Last chorus for Dynamite Music

2012-07-07T00:00:00Z Last chorus for Dynamite MusicBy Steve Lundin Times Correspondent nwitimes.com
July 07, 2012 12:00 am  • 

GRIFFITH | This fall the store that has been a destination for everyone from national celebrities to aspiring 12-year-old rockers with garage-sale guitars, will close its doors.

Like Paris’ legendary Shakespeare and Co. bookstore, which served as an intellectual watering hole for the likes of Ernest Hemingway and F. Scott Fitzgerald, Dynamite has been a haunt of musicians and an inspiration for thousands of Hoosier music students. Paisley-bedecked and with a pork-pie hat atop his head, owner Jerry Clemons Jr., who does everything from tune guitars to book lessons while kibitzing with customers, formally announced the closing on July 1 on his Facebook page.

Clemons and his father, Jerry Clemons Sr., opened Dynamite Music at 105 N.  Broad St. in 1994 as a retail music shop providing a full range of instruments and instructors. Both Clemonses were working musicians and the store quickly evolved into a performance center, with the addition of a stage and practice rooms. Students often found themselves in the company of national and regional musicians like Nicole Jamrose, Kenny Kinsey, of the Kinsey Report, and Lannie Turner, who would stop by to heat up the afternoon with impromptu jam sessions.

Dynamite became a portal to the world of professional music for the region, with free Saturday afternoon performances and the annual Dynafest music festival held at a Griffith park.
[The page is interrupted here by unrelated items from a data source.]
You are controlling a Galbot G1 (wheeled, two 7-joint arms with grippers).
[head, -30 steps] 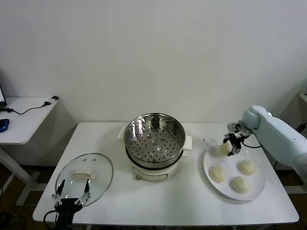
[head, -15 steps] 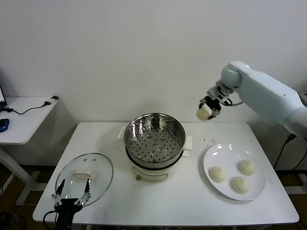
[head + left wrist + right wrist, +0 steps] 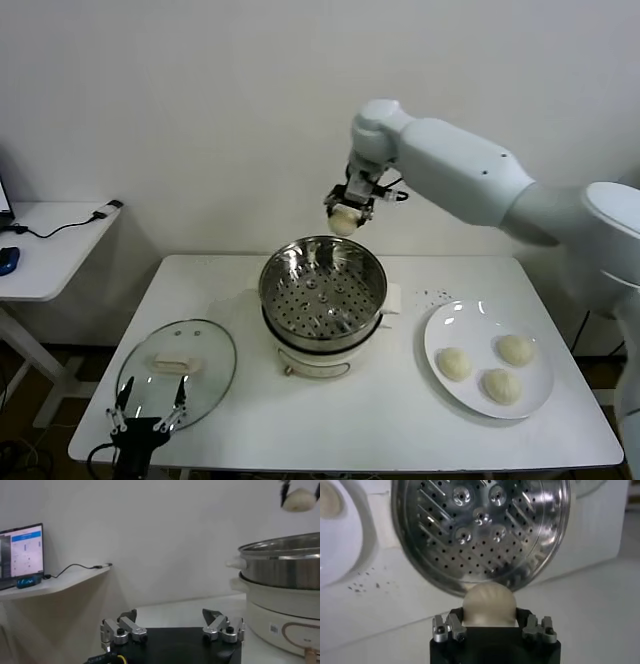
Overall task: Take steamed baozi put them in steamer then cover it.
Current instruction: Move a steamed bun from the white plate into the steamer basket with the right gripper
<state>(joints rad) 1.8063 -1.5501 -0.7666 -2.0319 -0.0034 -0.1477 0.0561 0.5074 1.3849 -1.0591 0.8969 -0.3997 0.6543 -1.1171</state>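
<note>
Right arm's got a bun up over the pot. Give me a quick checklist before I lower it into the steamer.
1. Grip: right gripper shut on the baozi, bun seated between the fingers in the right wrist view. ok.
2. Alignment: in the head view the bun hangs above the far rim of the steamer, not its centre. not ok.
3. Steamer floor: perforated, nothing lying in it. ok.
4. Cover: lies on the table beside the pot, off the steamer. ok.
5. Left gripper: open, low at the table's front edge near the cover, away from the pot. ok.
6. Plate: three buns left on it. ok.
</note>
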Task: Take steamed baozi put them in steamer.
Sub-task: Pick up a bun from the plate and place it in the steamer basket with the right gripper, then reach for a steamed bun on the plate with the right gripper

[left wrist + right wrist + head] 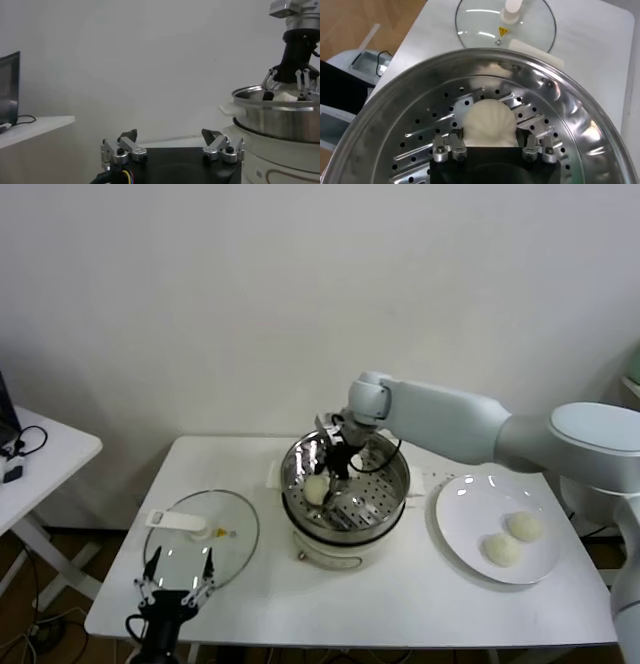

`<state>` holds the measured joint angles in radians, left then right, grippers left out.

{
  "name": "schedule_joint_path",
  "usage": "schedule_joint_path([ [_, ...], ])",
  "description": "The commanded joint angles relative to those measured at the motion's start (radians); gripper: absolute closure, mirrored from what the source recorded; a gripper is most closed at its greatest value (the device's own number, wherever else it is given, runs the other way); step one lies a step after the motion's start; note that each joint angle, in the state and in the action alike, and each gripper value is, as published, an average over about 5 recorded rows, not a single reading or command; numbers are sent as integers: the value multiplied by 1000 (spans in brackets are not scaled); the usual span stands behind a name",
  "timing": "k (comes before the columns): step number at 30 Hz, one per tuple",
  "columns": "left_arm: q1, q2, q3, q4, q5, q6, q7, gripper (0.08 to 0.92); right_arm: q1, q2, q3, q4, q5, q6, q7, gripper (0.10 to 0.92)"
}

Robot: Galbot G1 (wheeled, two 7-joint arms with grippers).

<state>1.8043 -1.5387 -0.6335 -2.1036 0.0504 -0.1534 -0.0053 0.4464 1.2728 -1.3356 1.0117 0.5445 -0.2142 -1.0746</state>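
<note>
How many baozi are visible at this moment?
3. Two baozi lie on the plate; one baozi sits in the steamer between the right claw fingers. A fourth may be hidden.

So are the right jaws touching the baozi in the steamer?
Cannot tell. In the right wrist view the right gripper straddles the baozi in the steamer, jaws close beside it; no clear gap or contact shows.

You have three steamed baozi: one [316,488] in the single steamer [385,494] and two, [523,526] and [501,549], on the one white plate [462,519]. You also have one glass lid [237,529] and two grippers, left [176,580] and right [338,472]
</note>
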Motion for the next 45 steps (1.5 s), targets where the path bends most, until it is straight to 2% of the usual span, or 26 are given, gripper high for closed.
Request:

Billy Ozello, who plays in the band Survivor, and Jeff Massey of Sweetwater are two musicians who provided instruction and tales of life on the road to a generation of budding blues men and women. “We’re like a family here; there will be a hole in the community, a rift in the force,” Ozello said.

As Clemons winds down the store he’ll make rare collector pieces available for sale, including a 1963 Tremelo Lux Amp and custom Lynch Stratocaster.

Clemons has led the tough dual life of hard-working musician and business owner for almost two decades, fronting his own Nick Danger Band and playing with many others, like Amber Rose Band and the Nicole Jamrose Band.

“I’ve had a great run, my kids are both happily away at college," Clemons said. "I decided it was time to change up the beat and explore the next chapter of my life.”